Yes, you may be surprised — to find Sunday is no more or less sunny than any day of the week. This post is an April 1st joke, albeit belated. The opening paragraph is balderdash, but the forecast is real. When I saw it, the juxtaposition of such terrible weather around a lone sunny day, and that day being Sunday (at 1/7 odds), was somehow amusing. And yes, I’m often easily amused.
Never one to waste an opportunity to inform my readers, I’ll seque from the joke to a related question: How did the days of the week get their names? Different languages have their own series of names, of course, but we’ll focus on English. Curiously, in virtually all cultures the week has seven days. Read why that happened in my Oct 24, 2016 post: Why the Week has Seven Days.
The names used in English have their ultimate roots in the names of Greek and Roman gods. Because English draws on Greek, Latin, and Germanic roots, there’s some “cross pollination” among these languages. Here’s the day-by-day summary:
|MONDAY||Monday is the day of the Moon — for no good reason other than the Moon is a conspicuous celestial object following its own monthly cycles. In Old English it was Mon(an)dæg which later morphed into Monday. Interestingly, though the Greeks did have a goddess of the Moon (Selene) she got bumped.

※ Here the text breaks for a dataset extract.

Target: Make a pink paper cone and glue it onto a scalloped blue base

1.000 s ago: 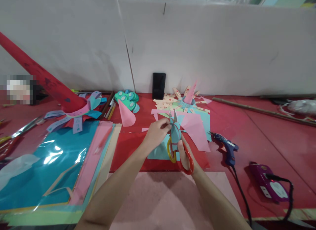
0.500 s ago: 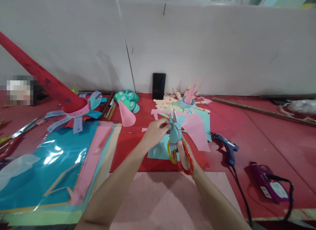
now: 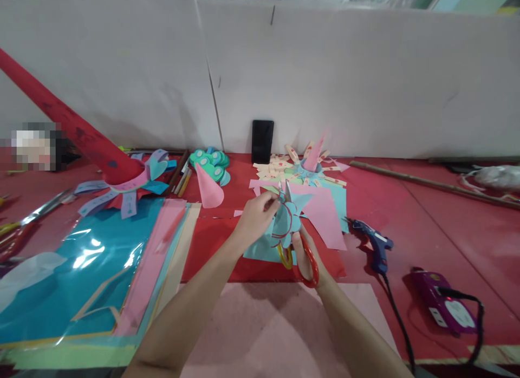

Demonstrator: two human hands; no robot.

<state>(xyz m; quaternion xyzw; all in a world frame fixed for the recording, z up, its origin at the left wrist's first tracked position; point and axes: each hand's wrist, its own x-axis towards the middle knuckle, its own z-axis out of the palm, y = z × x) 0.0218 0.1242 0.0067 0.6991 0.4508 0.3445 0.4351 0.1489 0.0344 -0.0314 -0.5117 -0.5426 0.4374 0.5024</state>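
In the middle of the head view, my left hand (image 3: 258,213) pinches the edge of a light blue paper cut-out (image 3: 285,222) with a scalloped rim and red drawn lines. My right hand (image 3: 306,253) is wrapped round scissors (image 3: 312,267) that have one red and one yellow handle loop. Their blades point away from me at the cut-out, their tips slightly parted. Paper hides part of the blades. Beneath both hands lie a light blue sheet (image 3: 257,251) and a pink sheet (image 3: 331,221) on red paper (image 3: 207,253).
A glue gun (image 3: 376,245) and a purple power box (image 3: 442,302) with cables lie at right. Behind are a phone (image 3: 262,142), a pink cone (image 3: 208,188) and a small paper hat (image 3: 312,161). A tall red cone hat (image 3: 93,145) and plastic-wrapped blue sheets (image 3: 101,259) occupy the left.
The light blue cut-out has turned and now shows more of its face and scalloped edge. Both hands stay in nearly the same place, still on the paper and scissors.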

|TUESDAY||Tuesday started out as dies Martis in Latin, named for Mars, the Roman god of war. But the German god of war was Tiu, which spawned Tiwsday in Old Germanic, and over time that became Tuesday.|
|WEDNESDAY||The Germanic equivalent of the Roman god Mercury was the equally swift Woden. In Latin the day was dies Mercurii. In Old Germanic it was Woden’s day, eventually Wednesday in English.|
|THURSDAY||In Latin the day was dies Jovis, after the Roman god Jupiter (aka Jove). In Roman mythology, Jupiter is the god who creates thunder and lightning. Thor is the Norse god with the same powers, so the day became Thor’s day which in modern English is Thursday.|
|FRIDAY||Venus is the Roman goddess of love and beauty. In Latin her day was known as dies Veneris. The Norse goddess of love and beauty was Frigg, and the Teutonic goddess of love and beauty was Fria. Probably both led to the Germanic Frije-dagaz, which in English became Friday.|
|SATURDAY||Saturn is the Roman god of agriculture. In Latin the day was dies Saturni. From there, with little change, we arrive at the English Saturday.|
|SUNDAY||And finally, the real source of Sunday’s name: The first day of the week was named after the Sun: dies Solis in Latin. In Old Germanic that became Sunnon-dagaz. The English name has simplified to Sunday. As with Selene, the Greek god of the Sun (Helios) was bumped.
We’ll be back next Moonday with the usual real science. No joke.